WORK INSTRUCTION. In the answer, each line from the top of the material through the line that contains "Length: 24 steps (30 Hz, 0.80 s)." is restated exactly. No picture is given again.

##########

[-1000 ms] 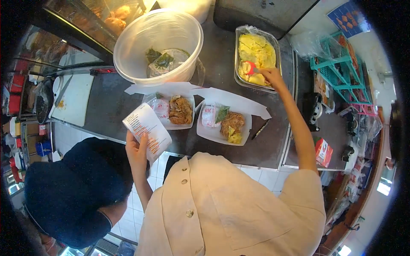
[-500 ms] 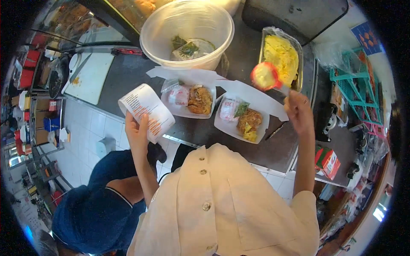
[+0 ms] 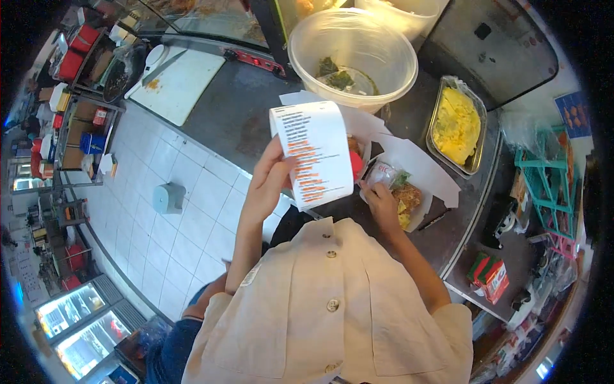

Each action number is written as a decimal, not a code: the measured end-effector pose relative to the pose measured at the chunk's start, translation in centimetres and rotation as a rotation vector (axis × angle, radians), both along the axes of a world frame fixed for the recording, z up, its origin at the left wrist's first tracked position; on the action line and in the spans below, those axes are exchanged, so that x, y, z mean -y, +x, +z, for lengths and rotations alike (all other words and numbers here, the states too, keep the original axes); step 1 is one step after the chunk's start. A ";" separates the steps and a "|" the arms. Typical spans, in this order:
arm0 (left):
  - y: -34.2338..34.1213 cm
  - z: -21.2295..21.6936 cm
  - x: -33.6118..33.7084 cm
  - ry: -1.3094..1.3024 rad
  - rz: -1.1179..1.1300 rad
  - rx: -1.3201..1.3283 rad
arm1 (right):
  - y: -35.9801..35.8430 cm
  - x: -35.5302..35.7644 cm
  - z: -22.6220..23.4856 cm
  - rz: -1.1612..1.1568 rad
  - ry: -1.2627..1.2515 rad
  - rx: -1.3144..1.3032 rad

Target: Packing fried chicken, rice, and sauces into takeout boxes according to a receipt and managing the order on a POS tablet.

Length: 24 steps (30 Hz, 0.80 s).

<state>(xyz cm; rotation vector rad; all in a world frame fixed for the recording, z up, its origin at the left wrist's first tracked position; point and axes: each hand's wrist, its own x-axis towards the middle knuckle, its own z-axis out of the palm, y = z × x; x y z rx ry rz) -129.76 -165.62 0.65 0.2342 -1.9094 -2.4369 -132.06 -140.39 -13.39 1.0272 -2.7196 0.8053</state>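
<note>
Dark counter (image 3: pixel 246 105), white-tiled floor (image 3: pixel 198 221), printed paper (image 3: pixel 318 157) in left hand (image 3: pixel 267 176).

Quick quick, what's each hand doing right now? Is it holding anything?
Left hand: closed, holding the curled white paper.
Right hand: closed, holding the red scoop, which is partly hidden behind the paper.

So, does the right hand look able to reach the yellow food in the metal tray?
Probably yes: the yellow food lies exposed in its metal tray, and only the carton's white lid seems to lie between it and the right hand.
</note>
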 end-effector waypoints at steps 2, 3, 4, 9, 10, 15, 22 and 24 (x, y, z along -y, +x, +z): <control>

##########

TASK RESPONSE.
[-1000 ms] 
[-500 ms] 
[+0 ms] 

Each action number is written as a decimal, not a code: the measured end-effector pose relative to the pose measured at the chunk's start, translation in centimetres and rotation as a rotation vector (axis × angle, radians), both along the axes of a world frame fixed for the recording, z up, its origin at the left wrist's first tracked position; on the action line and in the spans below, those axes are exchanged, so that x, y, z mean -y, +x, +z, for lengths and rotations alike (all other words and numbers here, the states too, keep the original axes); step 1 is one step after the chunk's start. A ";" separates the steps and a "|" the arms. Typical spans, in this order:
arm0 (left):
  - y: -34.2338..34.1213 cm
  - z: -21.2295..21.6936 cm
  - x: -33.6118..33.7084 cm
  - ry: -1.3094..1.3024 rad
  - rz: -1.1179..1.1300 rad
  - rx: -1.3201..1.3283 rad
arm1 (right):
  - y: -35.9801..35.8430 cm
  - x: -35.5302..35.7644 cm
  - z: -22.6220..23.4856 cm
  - rz: -1.1612..1.1568 rad
  - ry: -1.2627..1.2515 rad
  - rx: -1.3144..1.3032 rad

Target: Packing fried chicken, rice, and sauces into takeout boxes according to a receipt and managing the order on a POS tablet.

Length: 24 steps (30 Hz, 0.80 s).

No further work remains on this exercise.